**INSTRUCTIONS FOR THE TASK:** If a line in the data below holds the word "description", copy it.
::::::::::
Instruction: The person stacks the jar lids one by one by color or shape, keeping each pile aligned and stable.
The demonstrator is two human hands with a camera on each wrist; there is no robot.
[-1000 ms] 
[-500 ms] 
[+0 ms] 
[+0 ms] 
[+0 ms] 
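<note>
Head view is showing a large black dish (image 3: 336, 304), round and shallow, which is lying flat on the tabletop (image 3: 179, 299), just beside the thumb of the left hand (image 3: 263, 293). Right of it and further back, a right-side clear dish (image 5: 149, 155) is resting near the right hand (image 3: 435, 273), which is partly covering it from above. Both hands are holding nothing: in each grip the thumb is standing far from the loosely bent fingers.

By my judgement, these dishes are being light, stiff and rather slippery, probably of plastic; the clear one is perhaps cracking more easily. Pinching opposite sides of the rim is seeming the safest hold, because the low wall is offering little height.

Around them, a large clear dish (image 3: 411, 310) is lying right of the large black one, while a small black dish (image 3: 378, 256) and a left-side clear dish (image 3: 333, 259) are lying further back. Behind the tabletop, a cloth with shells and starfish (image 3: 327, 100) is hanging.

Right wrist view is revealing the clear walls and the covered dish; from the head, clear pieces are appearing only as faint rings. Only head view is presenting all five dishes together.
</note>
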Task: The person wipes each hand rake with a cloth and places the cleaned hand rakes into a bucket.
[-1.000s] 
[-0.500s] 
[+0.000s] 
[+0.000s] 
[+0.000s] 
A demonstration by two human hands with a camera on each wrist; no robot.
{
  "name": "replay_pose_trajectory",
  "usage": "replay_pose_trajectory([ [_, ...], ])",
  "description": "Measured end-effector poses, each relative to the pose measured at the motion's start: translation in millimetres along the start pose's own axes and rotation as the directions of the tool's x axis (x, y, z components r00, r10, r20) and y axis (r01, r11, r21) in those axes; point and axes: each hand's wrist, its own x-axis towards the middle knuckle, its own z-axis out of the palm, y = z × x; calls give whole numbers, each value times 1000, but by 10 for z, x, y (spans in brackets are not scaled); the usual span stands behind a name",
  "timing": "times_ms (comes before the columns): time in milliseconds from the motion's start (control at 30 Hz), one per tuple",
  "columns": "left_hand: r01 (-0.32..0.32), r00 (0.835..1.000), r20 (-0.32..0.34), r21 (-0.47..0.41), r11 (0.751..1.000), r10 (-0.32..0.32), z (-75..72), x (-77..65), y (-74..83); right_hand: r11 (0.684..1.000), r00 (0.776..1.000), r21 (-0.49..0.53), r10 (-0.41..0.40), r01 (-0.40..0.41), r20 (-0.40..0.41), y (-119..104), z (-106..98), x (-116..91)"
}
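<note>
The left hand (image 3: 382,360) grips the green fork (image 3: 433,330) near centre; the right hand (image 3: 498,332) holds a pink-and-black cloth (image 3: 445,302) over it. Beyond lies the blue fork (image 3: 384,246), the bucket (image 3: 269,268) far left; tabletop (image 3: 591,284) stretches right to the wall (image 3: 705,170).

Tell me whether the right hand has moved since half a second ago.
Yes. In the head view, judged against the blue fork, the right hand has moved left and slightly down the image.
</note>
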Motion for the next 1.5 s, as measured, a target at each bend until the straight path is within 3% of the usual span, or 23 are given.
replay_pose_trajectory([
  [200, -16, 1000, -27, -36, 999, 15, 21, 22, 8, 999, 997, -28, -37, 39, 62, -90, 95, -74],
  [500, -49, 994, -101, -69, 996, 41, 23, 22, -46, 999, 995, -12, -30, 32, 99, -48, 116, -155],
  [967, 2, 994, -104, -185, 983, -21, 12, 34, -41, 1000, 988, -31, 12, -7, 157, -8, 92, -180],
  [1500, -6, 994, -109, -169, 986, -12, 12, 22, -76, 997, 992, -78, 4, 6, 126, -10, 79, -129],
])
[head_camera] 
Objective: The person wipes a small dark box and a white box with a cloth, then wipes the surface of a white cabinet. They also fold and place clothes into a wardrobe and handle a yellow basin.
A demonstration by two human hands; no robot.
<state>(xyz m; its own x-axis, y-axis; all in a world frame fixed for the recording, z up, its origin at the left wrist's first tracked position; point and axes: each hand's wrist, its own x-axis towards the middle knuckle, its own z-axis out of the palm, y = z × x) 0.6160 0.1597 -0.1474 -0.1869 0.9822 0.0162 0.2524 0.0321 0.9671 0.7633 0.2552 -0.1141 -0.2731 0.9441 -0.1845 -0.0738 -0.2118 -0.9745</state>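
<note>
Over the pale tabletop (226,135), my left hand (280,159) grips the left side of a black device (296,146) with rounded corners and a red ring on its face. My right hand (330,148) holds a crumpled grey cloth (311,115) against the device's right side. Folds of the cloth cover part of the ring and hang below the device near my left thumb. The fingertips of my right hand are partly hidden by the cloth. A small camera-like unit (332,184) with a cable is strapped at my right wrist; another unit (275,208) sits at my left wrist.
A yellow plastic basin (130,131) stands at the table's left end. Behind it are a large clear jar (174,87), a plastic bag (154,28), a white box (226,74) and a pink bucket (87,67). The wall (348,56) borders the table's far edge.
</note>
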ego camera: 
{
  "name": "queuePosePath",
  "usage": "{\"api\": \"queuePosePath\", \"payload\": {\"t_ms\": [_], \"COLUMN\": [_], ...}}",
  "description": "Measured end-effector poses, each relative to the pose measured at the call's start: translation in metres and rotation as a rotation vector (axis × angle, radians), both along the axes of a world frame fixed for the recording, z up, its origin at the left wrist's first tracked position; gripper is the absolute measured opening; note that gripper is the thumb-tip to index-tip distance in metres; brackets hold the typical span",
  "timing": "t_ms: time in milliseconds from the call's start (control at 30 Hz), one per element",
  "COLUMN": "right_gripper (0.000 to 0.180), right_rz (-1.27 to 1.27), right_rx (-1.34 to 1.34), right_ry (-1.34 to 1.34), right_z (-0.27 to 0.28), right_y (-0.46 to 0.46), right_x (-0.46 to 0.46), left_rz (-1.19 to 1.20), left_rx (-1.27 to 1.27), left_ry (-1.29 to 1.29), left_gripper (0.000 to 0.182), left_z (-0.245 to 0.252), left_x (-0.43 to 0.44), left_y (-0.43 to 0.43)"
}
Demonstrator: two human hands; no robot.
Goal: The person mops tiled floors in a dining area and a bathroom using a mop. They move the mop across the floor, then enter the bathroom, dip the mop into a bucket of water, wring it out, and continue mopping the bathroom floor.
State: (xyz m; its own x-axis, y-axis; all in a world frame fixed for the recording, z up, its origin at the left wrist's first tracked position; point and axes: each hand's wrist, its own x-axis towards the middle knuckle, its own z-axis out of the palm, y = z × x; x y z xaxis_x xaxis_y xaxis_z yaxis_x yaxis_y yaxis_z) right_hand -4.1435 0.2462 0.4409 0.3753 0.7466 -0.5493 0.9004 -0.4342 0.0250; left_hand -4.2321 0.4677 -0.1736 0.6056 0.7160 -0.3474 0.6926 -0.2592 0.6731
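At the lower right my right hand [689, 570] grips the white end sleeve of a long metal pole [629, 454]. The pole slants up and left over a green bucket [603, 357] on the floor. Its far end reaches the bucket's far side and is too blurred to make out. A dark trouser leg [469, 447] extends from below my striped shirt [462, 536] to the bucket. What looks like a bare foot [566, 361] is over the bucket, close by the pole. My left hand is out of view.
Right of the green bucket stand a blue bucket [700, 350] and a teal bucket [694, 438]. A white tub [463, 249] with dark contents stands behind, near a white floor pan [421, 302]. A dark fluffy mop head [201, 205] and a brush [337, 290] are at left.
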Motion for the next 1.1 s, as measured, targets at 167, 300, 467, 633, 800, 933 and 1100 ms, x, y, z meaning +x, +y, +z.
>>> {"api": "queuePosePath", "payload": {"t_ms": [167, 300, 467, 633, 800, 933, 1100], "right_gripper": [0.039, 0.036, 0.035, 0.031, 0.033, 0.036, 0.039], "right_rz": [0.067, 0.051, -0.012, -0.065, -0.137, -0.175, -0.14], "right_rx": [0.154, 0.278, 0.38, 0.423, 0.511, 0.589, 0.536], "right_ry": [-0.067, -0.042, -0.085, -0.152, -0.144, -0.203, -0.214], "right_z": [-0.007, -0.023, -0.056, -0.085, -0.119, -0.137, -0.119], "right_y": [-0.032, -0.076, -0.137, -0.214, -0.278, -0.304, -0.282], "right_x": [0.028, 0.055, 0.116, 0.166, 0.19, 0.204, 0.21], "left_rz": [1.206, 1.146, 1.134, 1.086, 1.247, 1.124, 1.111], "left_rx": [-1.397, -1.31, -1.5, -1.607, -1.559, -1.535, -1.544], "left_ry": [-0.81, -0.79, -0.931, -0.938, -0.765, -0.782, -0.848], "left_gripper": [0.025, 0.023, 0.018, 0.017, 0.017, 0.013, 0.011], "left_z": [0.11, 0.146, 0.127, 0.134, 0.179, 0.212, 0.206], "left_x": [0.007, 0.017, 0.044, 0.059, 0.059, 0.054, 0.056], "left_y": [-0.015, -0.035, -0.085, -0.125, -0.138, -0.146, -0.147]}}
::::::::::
**YOUR SOLUTION:**
  "description": "Measured end-effector poses, each relative to the pose measured at the motion's start: translation in millimetres along the start pose's own axes and rotation as the directions of the tool's x axis (x, y, z components r00, r10, r20) and y axis (r01, r11, r21) in those axes; point and axes: each hand's wrist, its own x-axis towards the middle knuckle, its own z-axis out of the palm, y = z × x; calls give whole numbers, each value times 1000, but by 10 for z, x, y (spans in brackets are not scaled); the usual span stands behind a name",
  "description": "Measured end-effector poses, each relative to the pose measured at the call's start: translation in metres and rotation as a rotation vector (axis × angle, radians), both along the axes of a world frame fixed for the recording, z up, its origin at the left wrist's first tracked position; gripper is the absolute measured opening; note that gripper is the thumb-tip to index-tip distance in metres; brackets hold the typical span",

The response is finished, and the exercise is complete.